[Data provided]:
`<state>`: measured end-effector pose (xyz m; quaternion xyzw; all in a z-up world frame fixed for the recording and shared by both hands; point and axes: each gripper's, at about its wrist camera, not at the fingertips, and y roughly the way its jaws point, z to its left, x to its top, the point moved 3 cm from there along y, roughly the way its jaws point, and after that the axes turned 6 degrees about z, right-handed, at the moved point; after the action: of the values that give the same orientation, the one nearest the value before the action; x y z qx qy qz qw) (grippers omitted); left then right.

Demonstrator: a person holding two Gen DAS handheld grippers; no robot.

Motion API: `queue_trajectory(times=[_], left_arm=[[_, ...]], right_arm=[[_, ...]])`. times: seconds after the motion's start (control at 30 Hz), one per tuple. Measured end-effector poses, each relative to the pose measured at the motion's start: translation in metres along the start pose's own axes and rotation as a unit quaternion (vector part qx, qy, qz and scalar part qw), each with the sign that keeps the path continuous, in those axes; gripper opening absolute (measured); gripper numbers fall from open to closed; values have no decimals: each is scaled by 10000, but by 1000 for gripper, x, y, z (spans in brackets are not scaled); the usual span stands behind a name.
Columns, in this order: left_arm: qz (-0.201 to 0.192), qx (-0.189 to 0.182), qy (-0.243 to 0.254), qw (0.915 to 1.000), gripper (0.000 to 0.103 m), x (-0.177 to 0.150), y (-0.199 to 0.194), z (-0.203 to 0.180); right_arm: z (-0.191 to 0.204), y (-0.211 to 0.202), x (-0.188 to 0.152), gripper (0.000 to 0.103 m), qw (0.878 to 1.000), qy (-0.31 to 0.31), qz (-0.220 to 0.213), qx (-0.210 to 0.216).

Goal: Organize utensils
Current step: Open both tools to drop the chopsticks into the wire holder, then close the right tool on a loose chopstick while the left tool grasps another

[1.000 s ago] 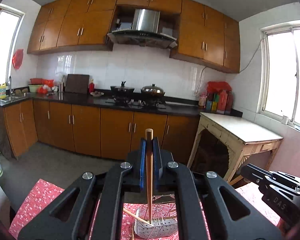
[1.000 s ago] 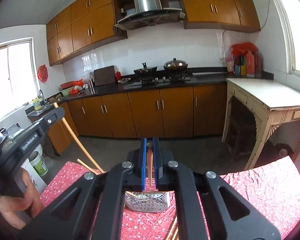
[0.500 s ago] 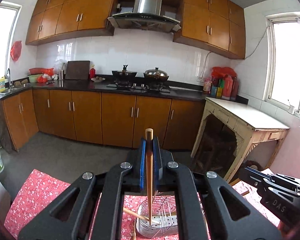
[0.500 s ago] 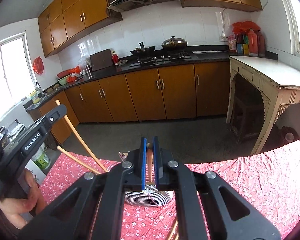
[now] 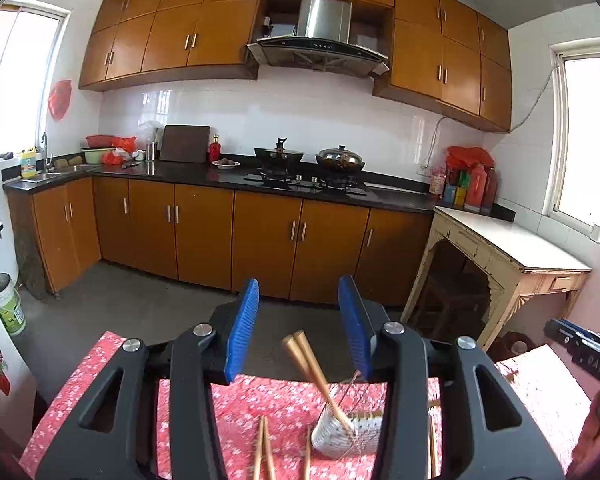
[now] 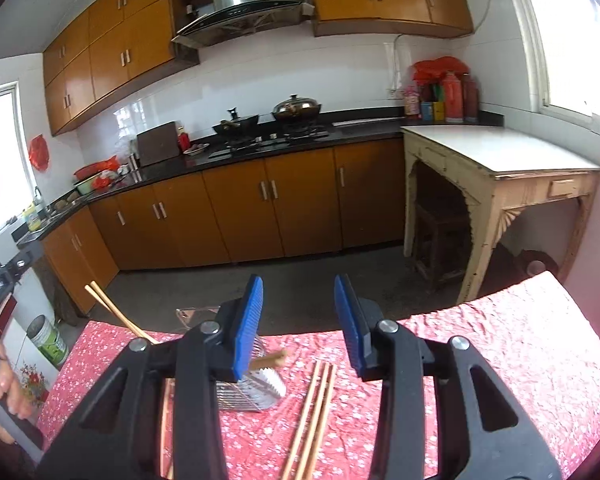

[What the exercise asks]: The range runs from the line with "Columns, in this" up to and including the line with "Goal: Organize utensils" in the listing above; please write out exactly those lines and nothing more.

[Exercise response]:
Columns, in this order: left_arm: qz (-0.201 to 0.192), qx (-0.189 to 0.182), qy (-0.243 to 0.254), qw (0.915 to 1.000), gripper (0.000 to 0.103 m), x (-0.177 to 0.150), y (-0.199 to 0.194), z (-0.203 to 0.180); right_arm: z (-0.191 to 0.204), y (-0.211 to 0.202), x (-0.188 to 0.152), gripper (0.000 to 0.103 m), qw (0.878 to 1.000), qy (-0.31 to 0.31), qz (-0.220 to 0.213), qx (-0.210 to 0.216).

Goal: Organize utensils

There is no more to the exercise.